--- How to complete this task ---
Go through the data underneath and copy every line exactly.
- Opening Delimiter -
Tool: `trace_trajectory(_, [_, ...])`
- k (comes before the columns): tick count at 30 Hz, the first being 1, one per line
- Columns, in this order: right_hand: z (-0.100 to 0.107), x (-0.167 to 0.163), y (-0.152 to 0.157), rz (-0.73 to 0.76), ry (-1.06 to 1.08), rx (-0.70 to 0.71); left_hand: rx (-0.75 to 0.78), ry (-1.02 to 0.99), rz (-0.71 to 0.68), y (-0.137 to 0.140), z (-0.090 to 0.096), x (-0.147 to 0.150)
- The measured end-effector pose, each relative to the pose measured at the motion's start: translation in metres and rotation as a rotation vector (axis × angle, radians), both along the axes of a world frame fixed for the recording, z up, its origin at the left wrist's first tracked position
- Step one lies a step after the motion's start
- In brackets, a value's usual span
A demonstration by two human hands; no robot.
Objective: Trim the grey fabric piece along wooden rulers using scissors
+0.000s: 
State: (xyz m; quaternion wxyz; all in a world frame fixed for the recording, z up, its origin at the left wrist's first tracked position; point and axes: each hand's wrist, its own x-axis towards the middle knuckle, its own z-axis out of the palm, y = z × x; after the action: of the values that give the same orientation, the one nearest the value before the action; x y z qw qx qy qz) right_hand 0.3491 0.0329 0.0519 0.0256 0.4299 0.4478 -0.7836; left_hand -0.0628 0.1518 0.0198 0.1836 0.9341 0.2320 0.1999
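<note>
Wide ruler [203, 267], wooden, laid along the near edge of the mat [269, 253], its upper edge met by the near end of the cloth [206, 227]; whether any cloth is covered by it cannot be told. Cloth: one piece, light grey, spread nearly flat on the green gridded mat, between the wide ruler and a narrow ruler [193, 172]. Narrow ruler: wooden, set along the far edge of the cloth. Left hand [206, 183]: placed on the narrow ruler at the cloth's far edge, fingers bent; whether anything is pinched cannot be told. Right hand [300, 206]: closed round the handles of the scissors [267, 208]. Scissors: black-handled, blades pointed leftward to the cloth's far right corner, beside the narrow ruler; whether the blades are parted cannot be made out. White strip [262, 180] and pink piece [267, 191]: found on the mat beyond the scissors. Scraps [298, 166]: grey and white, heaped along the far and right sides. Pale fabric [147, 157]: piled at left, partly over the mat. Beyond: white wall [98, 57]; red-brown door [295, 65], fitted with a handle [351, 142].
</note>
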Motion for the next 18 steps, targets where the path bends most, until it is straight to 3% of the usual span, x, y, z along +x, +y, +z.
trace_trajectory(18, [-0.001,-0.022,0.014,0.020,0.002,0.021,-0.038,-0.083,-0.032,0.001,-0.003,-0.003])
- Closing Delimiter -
--- Result of this exercise ---
Tool: `trace_trajectory(_, [_, ...])`
- k (comes before the columns): tick count at 30 Hz, the first being 1, one per line
- Columns, in this order: right_hand: z (-0.100 to 0.107), x (-0.167 to 0.163), y (-0.152 to 0.157), rz (-0.73 to 0.76), ry (-1.06 to 1.08), rx (-0.70 to 0.71); left_hand: rx (-0.75 to 0.78), ry (-1.02 to 0.99), rz (-0.71 to 0.68), y (-0.137 to 0.140), z (-0.090 to 0.096), x (-0.147 to 0.150)
- The measured end-effector pose, each relative to the pose measured at the motion's start: translation in metres and rotation as a rotation vector (axis × angle, radians), both along the axes of a world frame fixed for the recording, z up, its origin at the left wrist's first tracked position
- Step one lies a step after the motion's start
- In brackets, a value's usual span
A demonstration by two human hands; no robot.
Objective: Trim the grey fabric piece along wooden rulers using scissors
+0.000s: 
State: (xyz m; quaternion wxyz; all in a world frame fixed for the recording, z up, its origin at the left wrist's first tracked position; point and axes: each hand's wrist, its own x-axis towards the middle knuckle, its own z-axis out of the palm, y = z × x; after the action: of the values that give the same orientation, the one nearest the value before the action; x y z qw qx qy qz) right_hand 0.3491 0.0329 0.0519 0.0256 0.4299 0.4478 -0.7836; left_hand -0.0628 0.1518 0.0198 0.1836 0.9341 0.2320 0.1999
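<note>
Wide ruler [203, 267], wooden, laid along the near edge of the mat [269, 253], its upper edge met by the near end of the cloth [206, 227]; whether any cloth is covered by it cannot be told. Cloth: one piece, light grey, spread nearly flat on the green gridded mat, between the wide ruler and a narrow ruler [193, 172]. Narrow ruler: wooden, set along the far edge of the cloth. Left hand [206, 183]: placed on the narrow ruler at the cloth's far edge, fingers bent; whether anything is pinched cannot be told. Right hand [300, 206]: closed round the handles of the scissors [267, 208]. Scissors: black-handled, blades pointed leftward to the cloth's far right corner, beside the narrow ruler; whether the blades are parted cannot be made out. White strip [262, 180] and pink piece [267, 191]: found on the mat beyond the scissors. Scraps [298, 166]: grey and white, heaped along the far and right sides. Pale fabric [147, 157]: piled at left, partly over the mat. Beyond: white wall [98, 57]; red-brown door [295, 65], fitted with a handle [351, 142].
</note>
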Motion for the next 18 steps, targets where the path bends most, until it is straight to 3% of the usual span, x, y, z along +x, +y, +z.
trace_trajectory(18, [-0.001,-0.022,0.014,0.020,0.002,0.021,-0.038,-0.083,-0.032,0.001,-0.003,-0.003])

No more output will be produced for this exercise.